New air-quality control stations on Av Meridiana, currently at its test stage. The facility is joining the eleven stations already located in several points of the city, to assess representative simples of Barcelona’s air quality.

25/06/2020 16:08 h

Ajuntament de Barcelona

The new station will be operating in trial mode over the coming months to adapt the necessary parameters and incorporate itself with guarantees into the air-quality surveillance and control network.

The facility is joining the eleven stations located in Barcelona aimed at covering the maximum number of sub-areas to provide a representative assessment of the city’s air quality.

The new station’s goal then is to enhance the representativeness of the pollution measures taken from various transit routes, each with a different case study, such as that of the city centre’s urban section, which is being measured in Eixample and Gràcia stations.

Of the eleven stations currently in service that make up the Barcelona Air Quality Surveillance and Control Network, administratively attached to the Catalan government’s Ministry of Territory and Sustainability, two are automatic transit stations, five are automatic urban-background stations, one is a manual transit station and three are manual urban-background stations.

For cleaner air

Note that the air-pollution values that these stations collect not only determine the pollution of the area they are physically located in but also operate as a representative sample of several areas with particular pollution-emission and dispersal conditions found in several points in the city.

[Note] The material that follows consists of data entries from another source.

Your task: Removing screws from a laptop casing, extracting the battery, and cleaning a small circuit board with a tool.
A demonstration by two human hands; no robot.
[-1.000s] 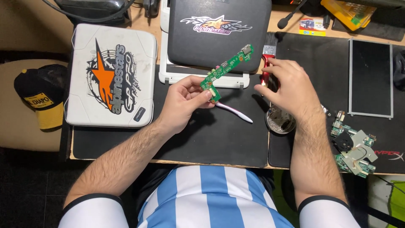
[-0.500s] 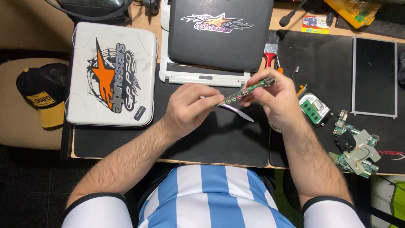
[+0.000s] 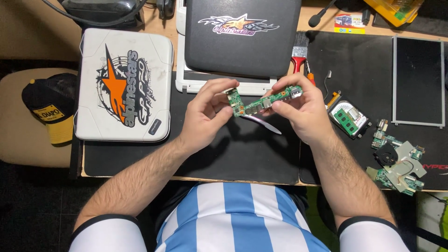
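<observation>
Green and narrow, the circuit board (image 3: 261, 103) sits between both hands, raised above the black mat (image 3: 242, 149). The left hand (image 3: 205, 116) pinches the board's left end between thumb and fingertips. The right hand (image 3: 298, 109) is closed on the board's right end, fingers wrapped over its upper edge and thumb beneath. The board tilts, with its right end farther from the body than its left.

Directly below the hands, a white plastic pry tool (image 3: 263, 123) lies on the mat. Beyond the hands lies a black laptop lid (image 3: 242, 42) on a white base. To the left of the left hand lies a white laptop (image 3: 123, 84) with an orange star sticker. Just beyond the right hand lies a red-handled brush (image 3: 298, 53). To the right of the right hand rests a hard drive (image 3: 347, 119) with a green memory module on top, and farther right a cluster of small boards and a fan (image 3: 396, 161).
</observation>
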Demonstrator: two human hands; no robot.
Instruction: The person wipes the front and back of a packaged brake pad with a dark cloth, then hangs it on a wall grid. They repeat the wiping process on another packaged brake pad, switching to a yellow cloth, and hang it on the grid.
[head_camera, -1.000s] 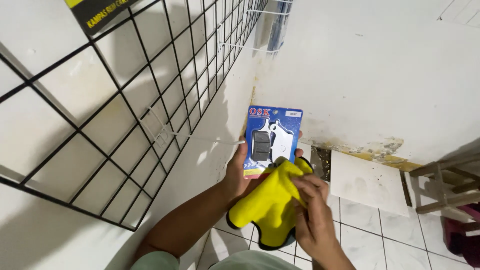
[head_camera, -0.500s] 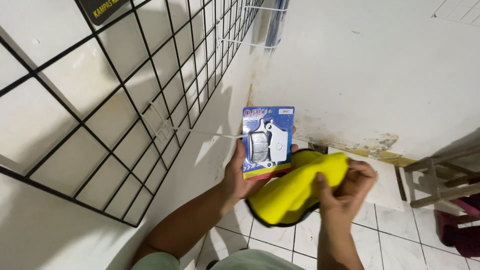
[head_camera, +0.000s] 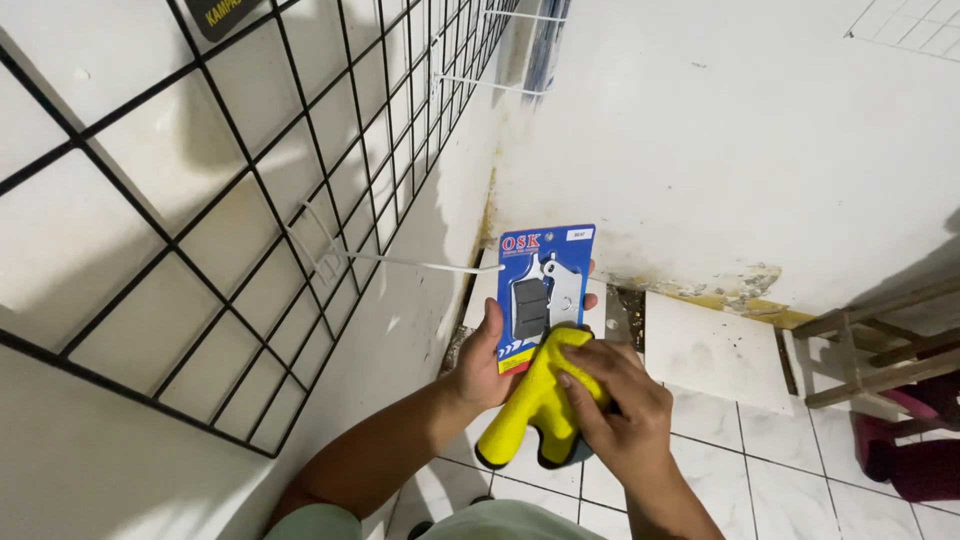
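right hand (head_camera: 620, 410) now presses yellow cloth (head_camera: 540, 405) onto package (head_camera: 540, 295).

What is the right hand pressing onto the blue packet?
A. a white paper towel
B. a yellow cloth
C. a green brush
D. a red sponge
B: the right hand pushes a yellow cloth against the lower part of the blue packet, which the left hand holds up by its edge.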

According to the Councillor for Climate Emergency and Ecological Transition, Eloi Badia, “accurate measuring systems for determining pollution in the city are essential for combating it. Knowing the scope of the problem, in each Street, is part of our commitment to achieving cleaner air in the city. This complex detection system will also help us to assess the impact of the low-emissions zone and discover the scope of the pollution caused by vehicle traffic in each urban section.”

As for the new Meridiana station, he added, “this new measuring point in one of the city’s heaviest-traffic routes will provide us with a considerable amount of important information for assessing pollution on busy roads, in addition to the information we are receiving from the Eixample and Gràcia stations.”

Other boosts to the network

In addition, the surveillance network is complemented with a mobile unit equipped with automatic analysers, manual collectors and a weather station. The mobile units’ function is to take part in specific air-quality assessment studies, for example, assessments before and after the implementation of superblocks, green axes and traffic-calming areas.

The values collected at the stations are passed on to a high-resolution regionalised map of pollution levels in Barcelona. This shows the levels of the main pollutants that affect the city’s air quality: NO2 and the PM10. The tool enables displays of the annual immission levels for each road section, that is, the pollution values that affect city residents.

For the purposes of enhancing pollution measurements in the city, the current network is expected to be strengthened over the coming years with measurement campaigns with passive NO2 diffusers. These campaigns will be defined each year at several points and involve deploying these diffusers in specific areas with representativeness criteria.

All these data will enable us to have much more robust and accurate representative samples of the city’s pollution along specific sections of its roads.